After marrying Jiří Hermach in 1980 she moved to the Centre for treating children, Department of Scoliosis, in Luže-Košumberk. Together with Dr Kulhavý she started developing a change in the treatment of scoliosis using functional therapy. She continued assisting her father in courses, followed a course on rehabilitation of locomotory stereotypes of peolpe with light brain damage, given by Dr Janda (1980-1982). For a short while she worked in the Mšené spa, where Dr Tutzký was introducing a new programme of rehabilitation of patients with spine problems, taught by a colleague.

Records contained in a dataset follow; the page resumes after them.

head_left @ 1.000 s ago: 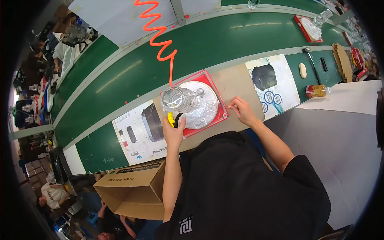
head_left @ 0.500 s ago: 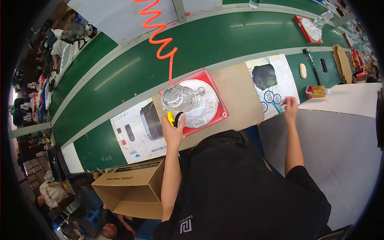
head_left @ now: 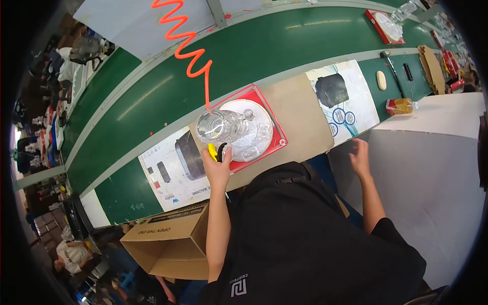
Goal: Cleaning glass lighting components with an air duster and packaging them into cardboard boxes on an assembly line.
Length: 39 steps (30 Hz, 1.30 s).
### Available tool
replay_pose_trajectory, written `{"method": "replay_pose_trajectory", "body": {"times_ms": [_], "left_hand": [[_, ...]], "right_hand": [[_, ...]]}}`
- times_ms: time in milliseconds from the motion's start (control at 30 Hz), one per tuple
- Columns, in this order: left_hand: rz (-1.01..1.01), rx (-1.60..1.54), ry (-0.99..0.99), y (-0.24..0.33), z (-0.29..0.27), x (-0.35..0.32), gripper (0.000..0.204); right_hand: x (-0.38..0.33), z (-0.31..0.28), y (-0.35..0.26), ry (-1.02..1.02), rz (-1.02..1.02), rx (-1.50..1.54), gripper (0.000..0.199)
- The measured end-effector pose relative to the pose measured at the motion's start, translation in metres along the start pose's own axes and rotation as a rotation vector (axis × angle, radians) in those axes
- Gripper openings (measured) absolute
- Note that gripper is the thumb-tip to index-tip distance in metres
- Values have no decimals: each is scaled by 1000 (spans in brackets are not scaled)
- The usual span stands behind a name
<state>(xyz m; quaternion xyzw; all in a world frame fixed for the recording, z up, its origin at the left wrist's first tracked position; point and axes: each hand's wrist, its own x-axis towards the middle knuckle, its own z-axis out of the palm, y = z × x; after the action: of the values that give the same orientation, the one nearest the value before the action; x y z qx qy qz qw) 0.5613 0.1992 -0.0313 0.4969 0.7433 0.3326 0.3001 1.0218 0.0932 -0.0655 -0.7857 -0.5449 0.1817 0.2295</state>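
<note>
My left hand is closed around a yellow and black air blow gun at the near left corner of a red tray. Just beyond it is a clear glass vessel with a wide round mouth. It sits over a white round disc in the tray. Clear, shiny pieces lie on the disc, too glossy to make out. Off the bench's near edge, my right hand hangs with nothing in it, its fingers loosely bent and apart.
An orange coiled hose comes down behind the glass. Cardboard and printed box sheets cover the green bench. To the right lie a hammer, a cream oval piece and an amber bottle. Below left stands an open carton.
My right hand has come down and left, away from the printed sheet's edge, and its fingers have spread a little. My left hand stays at the tray. The whole view has shifted slightly.
</note>
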Motion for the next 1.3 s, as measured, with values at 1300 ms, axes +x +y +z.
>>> {"method": "replay_pose_trajectory", "body": {"times_ms": [1300], "left_hand": [[40, -19, 13, -9, 5, 0, 50]], "right_hand": [[74, 121, -149, -760, -350, 23, 25]]}}
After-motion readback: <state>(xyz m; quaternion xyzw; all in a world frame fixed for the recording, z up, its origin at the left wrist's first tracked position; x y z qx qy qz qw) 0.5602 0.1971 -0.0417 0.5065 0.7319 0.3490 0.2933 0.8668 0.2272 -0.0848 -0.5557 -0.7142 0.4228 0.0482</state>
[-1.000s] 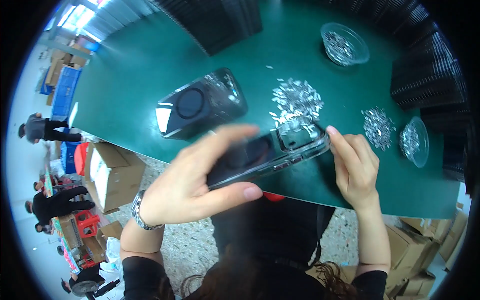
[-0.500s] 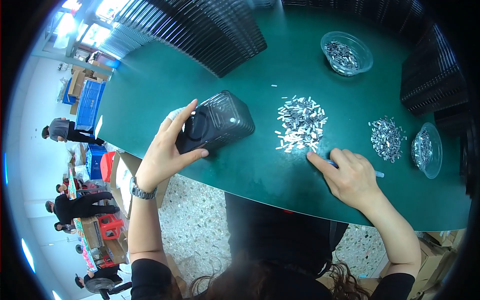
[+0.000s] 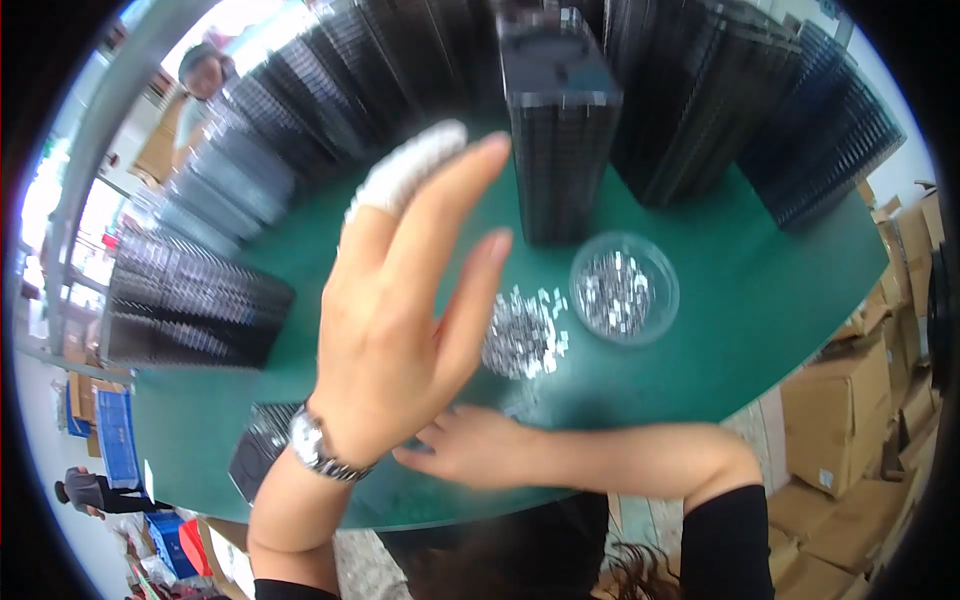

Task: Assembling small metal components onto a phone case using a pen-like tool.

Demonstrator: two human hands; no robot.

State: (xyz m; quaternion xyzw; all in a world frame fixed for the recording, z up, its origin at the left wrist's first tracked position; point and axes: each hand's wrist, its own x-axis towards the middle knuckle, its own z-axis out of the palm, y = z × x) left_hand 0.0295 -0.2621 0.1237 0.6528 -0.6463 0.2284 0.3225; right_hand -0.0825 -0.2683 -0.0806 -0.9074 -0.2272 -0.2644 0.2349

In December 1983 she left Czechoslovakia. After several months in France she received an offer to work in the neurology clinic of the university hospital in Innsbruck, Austria. There she worked for Dr Berger, a pupil of Karel Lewit, whom she knew already from Prague. She also gave courses in a physiotherapy school, taught other colleagues, as well as following courses herself (Bobath’s method for adults, Applied kinesiology etc) (1984-1988).
In 1988 she opened her own practice and started teaching her own courses, which she based on what she had learnt from Lewit, Janda and Véle. She also enlarged her own clinical experience, inspired by Feldenkreis, Affolter, Perfetti, Čumpelík, Applied kinesiology etc.
In 1991 she moved closer to the Czech border, to Gmünd and, as well as her own work, started teaching in the Czech Republic. Initially it was the UNIFY (physiotherapy union) that organised these courses. In 1991-1995 she opened a small outpatient consultation for children (0-5 years old) in Zwettl; she also taught in the na Akademie fűr Physiotherapie in Horn.
In 2001 she started teaching in the Hájenka in South Bohemia.
Today she teaches in the Czech Republic, mainly future teachers. The cycle of courses is composed of four parts: Form-Function-Facilitaion; Motion and stability; Inner spaces and breath; TAPE.